Accordingly, an improved system for accommodating temperature fluctuation is needed in certain applications utilizing fluorescent tube light sources.
The present invention comprises a system for providing maximum light intensity from a fluorescent tube light source over an extended temperature operating range. The system monitors the ambient temperature of the operating environment of the fluorescent tube and with the use of temperature gradient control means maintains the temperature at a predetermined level. In one embodiment of the system a serpentine multi-bend fluorescent tube is used in combination with a planar reflector, a thermal electric cooler unit and a heat exchanger. The system further provides for a temperature sensor, power source and drive circuitry coupled to the thermal electric cooler (TEC) unit so that in response to sensed temperature changes exceeding predetermined threshold a current is provided to the TEC thereby cooling or heating the fluorescent tube dependent upon the direction of the current flow and the magnitude of the current.
Alternate embodiments of the system include the use of a plurality of fluorescent tubes, TEC units or multi-layered temperature gradients comprised of repetitive stacking of planar reflectors and TECs in sandwich fashion or stacked TECs. Varying the dimensions of the planar reflector would also effect the operating range of the underlying system. One may also utilize thermal bonding adhesives to secure the fluorescent tube to the reflector assembly, thereby increasing the thermal energy transfer between the fluorescent tube and the temperature gradient device.
It is an object of the present invention to provide a simplified system for maximizing light intensity from a fluorescent tube light source over a wide operating temperature range.
It is an additional object of the present system to provide a robust lighting system with superior reliability than prior art systems.
It is a feature of the present invention to utilize temperature gradient means localized to a given fluorescent tube light source.
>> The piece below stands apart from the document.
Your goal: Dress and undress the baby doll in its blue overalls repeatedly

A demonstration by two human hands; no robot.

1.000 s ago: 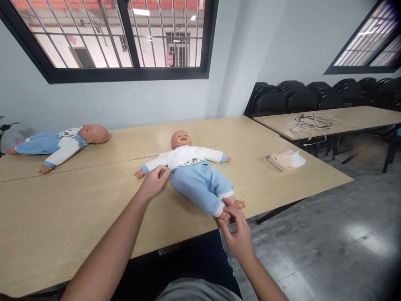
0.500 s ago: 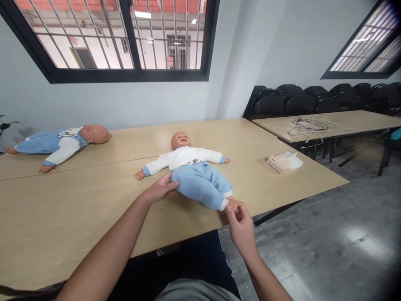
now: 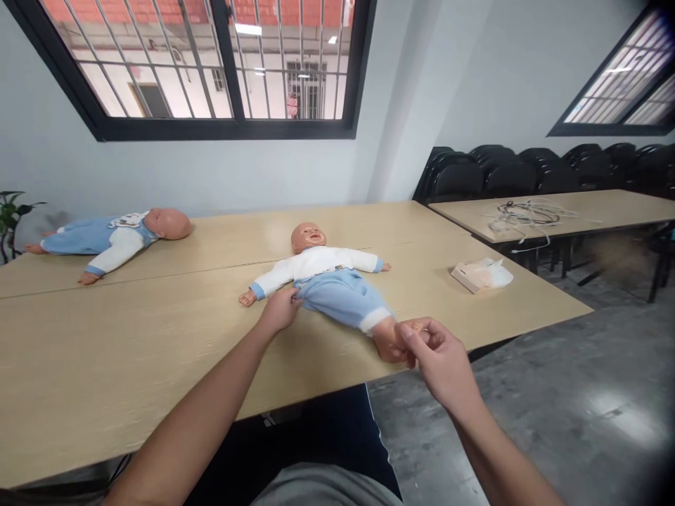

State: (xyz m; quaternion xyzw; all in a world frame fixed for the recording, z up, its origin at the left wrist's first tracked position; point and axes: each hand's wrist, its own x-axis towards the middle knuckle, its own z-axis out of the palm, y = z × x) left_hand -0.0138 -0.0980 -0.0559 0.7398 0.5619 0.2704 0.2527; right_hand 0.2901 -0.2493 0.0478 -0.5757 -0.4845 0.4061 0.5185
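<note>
Blue-trousered baby doll lies face-up on the wooden table, head toward the far wall, feet at the near right edge. Left hand pinches the trouser waist at the doll's hip; right hand is clenched around the doll's bare feet. Second doll lies far left, tissue pack to the right.

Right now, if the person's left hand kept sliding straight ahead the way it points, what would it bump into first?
The left hand already touches the near doll at the waist of its blue trousers, below the white sleeve. Going on, it would likely press into the doll's body; the bare table lies beyond, though depth is hard to judge.
</note>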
It is yet another feature of the present invention to provide a lighting system that utilizes multiple layers of reflector plates and thermal electric cooling units as principal components of a thermal gradient.
It is an advantage of the present invention that a device utilizing fluorescent lighting exhibits increased clarity and longevity when operating over a wide temperature range.
These and other objects, features and advantages are disclosed and claimed in the specification, figures and claims of the present application.
FIG. 1 illustrates an exploded perspective view of a fluorescent lighting system incorporating the teachings of the present invention;
FIG. 2 illustrates across-sectional view of an device having an LCD and utilizing one embodiment of the present invention dependent upon a single thermal electric cooling unit;, and
FIG. 3 illustrates is a cross-sectional view of display unit incorporating an alternate embodiment of the present invention utilizing a plurality of thermal transfer layers.
Referring now to the drawings, wherein like items are referenced as such throughout, FIG. 1 illustrates an exploded perspective view of an display instrument 100 incorporating the teachings of the present invention. A non-light emitting screen 110, such as a liquid crystal display ("LCD"), provides various information for viewing by an observer. A fluorescent tube 112, shown here as a five bend serpentine configuration, provides illumination for the LCD. It should be noted that the fluorescent tube 112 could also be a multi-tube configuration. A reflector assembly 114 supports the fluorescent tube 112 and the LCD 110 while also being contoured and constructed of materials conducive to directing a desired light intensity uniformly or non-uniformly to LCD 110. A temperature sensor 116, is located in the same portion of the space enclosed by the reflector assembly 114 and the LCD 110, as the fluorescent tube 112. The temperature sensor is calibrated to be responsive to maintaining a desired operating temperature of the fluorescent tube 112, such as 50° C.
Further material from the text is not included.